A little story by one of our members, inspired by a discussion at one of our Singing Sessions.

"Paul!" She isn't sure it's him. But it looks like him. "Paul! Sir Paul!" At the station, Wemyss Bay. Of all places. She's only come for the day, to see the glass roof. Well, why not? It is a smashing glass roof. Ha ha. The sky outside is a pale January blue. She can see the seagulls' feet overhead, yellow and flat on the glass, semi-see-through, lit up by the sun. There is a book shop she'll look at later, and the air is cold. It's nice here.

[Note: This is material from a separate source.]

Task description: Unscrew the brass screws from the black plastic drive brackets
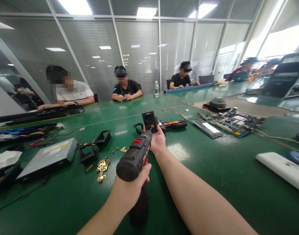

He turns, wearily. OMG! It's him! She gulps the diaphragm-deep breath she practised for Ding Dong Merrily On High a couple of weeks back.

"I'm really sorry Sir Paul, can I ask you a question? It's a music thing, not a", she flaps her hand, "mad fan thing".

He looks pissed off but manages to straighten up a little. She plunges in.

"You know that song, 'Things We Said Today"? He waits. "You know the line, 'Me I'm just a lucky guy...' Well is it, 'Love is love,' or 'Love is luck?'"

He looks blankly at her - she's bonkers in the nut, she thinks, he thinks.

"I'm really sorry", she says, "it's just we're doing it at Dynamic Meladies, and no one's sure."

He raises one fine, arched eyebrow. God she loves his eyebrows. Though they're greyer than they used to be. Well, whose aren't?

"It's my group, for older ladies who only sing in the bathroom, and I couldn't sing, before, not really, and now I can do Ding Dong Merrily On High, all the way, and - you could come along if you wanted? Not that I'm saying you can't sing." She stops. "But you'd have to dress up. It's ladies only. But you'd be welcome."

For a moment it's hard to tell what he's thinking. He's still 20 yards away and she's been kind of shouting. All three people on the concourse are looking at her. He turns to walk down the glass-roofed passageway to the Rothesay Ferry. It can't be him after all. How embarrassing. The seagulls set up a raucous mocking cackle. "Shut up, you lot", she thinks. Then, he - whoever he is, half turns and over his shoulder he calls back, "Loch". Which could be 'love', or 'luck', or even 'look', she supposes. Or 'loch.'

Two weeks later, the buzzer goes in the Unitarian Church basement, Berkeley Street, Karen picks it up and it's a man's voice. With a Liverpool accent. "Erm. Is this the Dynamich Meladies?" They let him in and it's Sir Paul! He hasn't dressed up. But he has brought cake. Yey!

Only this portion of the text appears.